## TASK TO COMPLETE
Give every line below again, exactly as it appears.
[Start of section]
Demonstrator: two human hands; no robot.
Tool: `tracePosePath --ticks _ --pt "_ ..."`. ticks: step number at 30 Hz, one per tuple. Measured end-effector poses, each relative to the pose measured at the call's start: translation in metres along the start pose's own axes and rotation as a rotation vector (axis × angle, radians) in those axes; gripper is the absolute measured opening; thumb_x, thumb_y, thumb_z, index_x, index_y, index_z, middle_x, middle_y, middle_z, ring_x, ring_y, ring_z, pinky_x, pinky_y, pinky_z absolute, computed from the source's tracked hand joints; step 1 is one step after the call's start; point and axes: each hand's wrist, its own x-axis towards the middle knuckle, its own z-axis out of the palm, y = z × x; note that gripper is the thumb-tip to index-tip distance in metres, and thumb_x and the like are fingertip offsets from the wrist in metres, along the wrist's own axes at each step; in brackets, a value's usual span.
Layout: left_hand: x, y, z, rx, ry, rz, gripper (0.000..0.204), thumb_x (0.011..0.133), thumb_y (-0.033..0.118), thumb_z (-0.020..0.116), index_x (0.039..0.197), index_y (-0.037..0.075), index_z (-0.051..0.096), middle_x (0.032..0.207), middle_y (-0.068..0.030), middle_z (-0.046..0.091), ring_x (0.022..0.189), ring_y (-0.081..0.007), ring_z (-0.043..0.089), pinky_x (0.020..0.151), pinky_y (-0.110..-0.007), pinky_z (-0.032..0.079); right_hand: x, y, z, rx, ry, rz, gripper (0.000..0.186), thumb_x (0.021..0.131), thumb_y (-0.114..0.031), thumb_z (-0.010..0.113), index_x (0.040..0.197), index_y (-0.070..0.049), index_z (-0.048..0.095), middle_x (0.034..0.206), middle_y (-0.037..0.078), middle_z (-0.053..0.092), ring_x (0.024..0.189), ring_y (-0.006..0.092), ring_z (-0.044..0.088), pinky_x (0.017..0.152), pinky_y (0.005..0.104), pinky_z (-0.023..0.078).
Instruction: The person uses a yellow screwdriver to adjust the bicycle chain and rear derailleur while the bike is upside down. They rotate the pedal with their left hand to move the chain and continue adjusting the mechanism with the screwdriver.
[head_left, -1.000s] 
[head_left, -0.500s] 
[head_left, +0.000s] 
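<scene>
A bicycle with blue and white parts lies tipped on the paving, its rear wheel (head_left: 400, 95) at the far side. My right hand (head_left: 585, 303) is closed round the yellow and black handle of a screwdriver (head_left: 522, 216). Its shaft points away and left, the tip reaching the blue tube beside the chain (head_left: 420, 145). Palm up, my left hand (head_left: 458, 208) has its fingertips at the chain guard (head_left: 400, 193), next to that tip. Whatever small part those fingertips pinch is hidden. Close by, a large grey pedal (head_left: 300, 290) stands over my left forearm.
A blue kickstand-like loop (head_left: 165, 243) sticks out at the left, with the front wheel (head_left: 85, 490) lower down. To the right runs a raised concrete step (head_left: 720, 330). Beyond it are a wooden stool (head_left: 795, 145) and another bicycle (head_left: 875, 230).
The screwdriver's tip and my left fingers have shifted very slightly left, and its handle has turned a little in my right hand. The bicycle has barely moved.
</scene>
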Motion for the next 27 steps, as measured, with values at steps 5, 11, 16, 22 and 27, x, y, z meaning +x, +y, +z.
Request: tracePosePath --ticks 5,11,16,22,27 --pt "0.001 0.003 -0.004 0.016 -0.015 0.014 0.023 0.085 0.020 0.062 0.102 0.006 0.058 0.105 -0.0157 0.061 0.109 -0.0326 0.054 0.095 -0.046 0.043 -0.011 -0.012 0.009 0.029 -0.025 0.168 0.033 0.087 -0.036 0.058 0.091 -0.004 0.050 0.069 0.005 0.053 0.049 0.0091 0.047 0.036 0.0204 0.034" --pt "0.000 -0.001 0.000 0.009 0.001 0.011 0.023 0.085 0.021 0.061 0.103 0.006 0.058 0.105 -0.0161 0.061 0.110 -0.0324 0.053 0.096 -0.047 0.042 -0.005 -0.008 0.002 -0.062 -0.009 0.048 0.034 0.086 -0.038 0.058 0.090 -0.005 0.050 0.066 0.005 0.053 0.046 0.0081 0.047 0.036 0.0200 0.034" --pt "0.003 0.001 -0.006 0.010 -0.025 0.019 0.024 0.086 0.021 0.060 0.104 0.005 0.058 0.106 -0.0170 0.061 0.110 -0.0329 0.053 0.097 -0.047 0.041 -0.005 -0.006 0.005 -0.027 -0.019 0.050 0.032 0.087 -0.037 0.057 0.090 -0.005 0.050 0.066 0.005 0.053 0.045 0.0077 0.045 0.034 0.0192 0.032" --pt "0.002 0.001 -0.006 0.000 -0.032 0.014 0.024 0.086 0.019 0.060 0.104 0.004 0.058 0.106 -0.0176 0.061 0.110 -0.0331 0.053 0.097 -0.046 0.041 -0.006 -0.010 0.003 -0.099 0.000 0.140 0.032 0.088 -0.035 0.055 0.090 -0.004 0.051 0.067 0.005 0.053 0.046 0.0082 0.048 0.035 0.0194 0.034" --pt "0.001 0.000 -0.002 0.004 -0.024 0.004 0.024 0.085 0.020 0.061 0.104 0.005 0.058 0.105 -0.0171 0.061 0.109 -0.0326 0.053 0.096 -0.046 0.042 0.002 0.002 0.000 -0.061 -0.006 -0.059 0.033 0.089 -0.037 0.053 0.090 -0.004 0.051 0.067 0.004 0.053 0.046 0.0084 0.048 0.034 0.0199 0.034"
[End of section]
## ANSWER TO THE PROBLEM
Demonstrator: two human hands; no robot.
Tool: `tracePosePath --ticks _ --pt "_ ..."`. ticks: step number at 30 Hz, one per tuple. Measured end-effector poses, each relative to the pose measured at the call's start: translation in metres along the start pose's own axes and rotation as a rotation vector (axis × angle, radians) in those axes; gripper is the absolute measured opening; thumb_x, thumb_y, thumb_z, index_x, index_y, index_z, middle_x, middle_y, middle_z, ring_x, ring_y, ring_z, pinky_x, pinky_y, pinky_z absolute, computed from the source's tracked hand joints; step 1 is one step after the call's start; point and axes: each hand's wrist, its own x-axis towards the middle knuckle, its own z-axis out of the palm, y = z × x; note that gripper is the thumb-tip to index-tip distance in metres, and thumb_x and the like are fingertip offsets from the wrist in metres, along the wrist's own axes at each step; in brackets, a value's usual span.
Layout: left_hand: x, y, z, rx, ry, rz, gripper (0.000..0.204), thumb_x (0.011..0.133), thumb_y (-0.033..0.118), thumb_z (-0.020..0.116), index_x (0.039..0.197), index_y (-0.037..0.075), index_z (-0.051..0.096), middle_x (0.032..0.207), middle_y (-0.068..0.030), middle_z (-0.046..0.091), ring_x (0.022..0.189), ring_y (-0.081..0.007), ring_z (-0.043..0.089), pinky_x (0.020..0.151), pinky_y (-0.110..-0.007), pinky_z (-0.032..0.079); right_hand: x, y, z, rx, ry, rz, gripper (0.000..0.186), thumb_x (0.021..0.131), thumb_y (-0.114..0.031), thumb_z (-0.010..0.113), index_x (0.040..0.197), index_y (-0.070..0.049), index_z (-0.048..0.095), middle_x (0.034..0.206), middle_y (-0.037..0.078), middle_z (-0.053..0.092), ring_x (0.024..0.189), ring_y (-0.006..0.092), ring_z (-0.044..0.088), pinky_x (0.017..0.152), pinky_y (0.005..0.104), pinky_z (-0.023..0.078).
Instruction: The person uses a yellow screwdriver to adjust the bicycle chain and rear derailleur while the bike is upside down. They rotate the pedal with their left hand to move the chain and continue adjusting the mechanism with the screwdriver.
[head_left, -1.000s] 
[head_left, -0.500s] 
[head_left, +0.000s] 
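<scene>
A bicycle with blue and white parts lies tipped on the paving, its rear wheel (head_left: 400, 95) at the far side. My right hand (head_left: 585, 303) is closed round the yellow and black handle of a screwdriver (head_left: 522, 216). Its shaft points away and left, the tip reaching the blue tube beside the chain (head_left: 420, 145). Palm up, my left hand (head_left: 458, 208) has its fingertips at the chain guard (head_left: 400, 193), next to that tip. Whatever small part those fingertips pinch is hidden. Close by, a large grey pedal (head_left: 300, 290) stands over my left forearm.
A blue kickstand-like loop (head_left: 165, 243) sticks out at the left, with the front wheel (head_left: 85, 490) lower down. To the right runs a raised concrete step (head_left: 720, 330). Beyond it are a wooden stool (head_left: 795, 145) and another bicycle (head_left: 875, 230).
The screwdriver's tip and my left fingers have shifted very slightly left, and its handle has turned a little in my right hand. The bicycle has barely moved.
</scene>
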Motion for the next 27 steps, as measured, with values at steps 5, 11, 16, 22 and 27, x, y, z meaning +x, +y, +z.
Request: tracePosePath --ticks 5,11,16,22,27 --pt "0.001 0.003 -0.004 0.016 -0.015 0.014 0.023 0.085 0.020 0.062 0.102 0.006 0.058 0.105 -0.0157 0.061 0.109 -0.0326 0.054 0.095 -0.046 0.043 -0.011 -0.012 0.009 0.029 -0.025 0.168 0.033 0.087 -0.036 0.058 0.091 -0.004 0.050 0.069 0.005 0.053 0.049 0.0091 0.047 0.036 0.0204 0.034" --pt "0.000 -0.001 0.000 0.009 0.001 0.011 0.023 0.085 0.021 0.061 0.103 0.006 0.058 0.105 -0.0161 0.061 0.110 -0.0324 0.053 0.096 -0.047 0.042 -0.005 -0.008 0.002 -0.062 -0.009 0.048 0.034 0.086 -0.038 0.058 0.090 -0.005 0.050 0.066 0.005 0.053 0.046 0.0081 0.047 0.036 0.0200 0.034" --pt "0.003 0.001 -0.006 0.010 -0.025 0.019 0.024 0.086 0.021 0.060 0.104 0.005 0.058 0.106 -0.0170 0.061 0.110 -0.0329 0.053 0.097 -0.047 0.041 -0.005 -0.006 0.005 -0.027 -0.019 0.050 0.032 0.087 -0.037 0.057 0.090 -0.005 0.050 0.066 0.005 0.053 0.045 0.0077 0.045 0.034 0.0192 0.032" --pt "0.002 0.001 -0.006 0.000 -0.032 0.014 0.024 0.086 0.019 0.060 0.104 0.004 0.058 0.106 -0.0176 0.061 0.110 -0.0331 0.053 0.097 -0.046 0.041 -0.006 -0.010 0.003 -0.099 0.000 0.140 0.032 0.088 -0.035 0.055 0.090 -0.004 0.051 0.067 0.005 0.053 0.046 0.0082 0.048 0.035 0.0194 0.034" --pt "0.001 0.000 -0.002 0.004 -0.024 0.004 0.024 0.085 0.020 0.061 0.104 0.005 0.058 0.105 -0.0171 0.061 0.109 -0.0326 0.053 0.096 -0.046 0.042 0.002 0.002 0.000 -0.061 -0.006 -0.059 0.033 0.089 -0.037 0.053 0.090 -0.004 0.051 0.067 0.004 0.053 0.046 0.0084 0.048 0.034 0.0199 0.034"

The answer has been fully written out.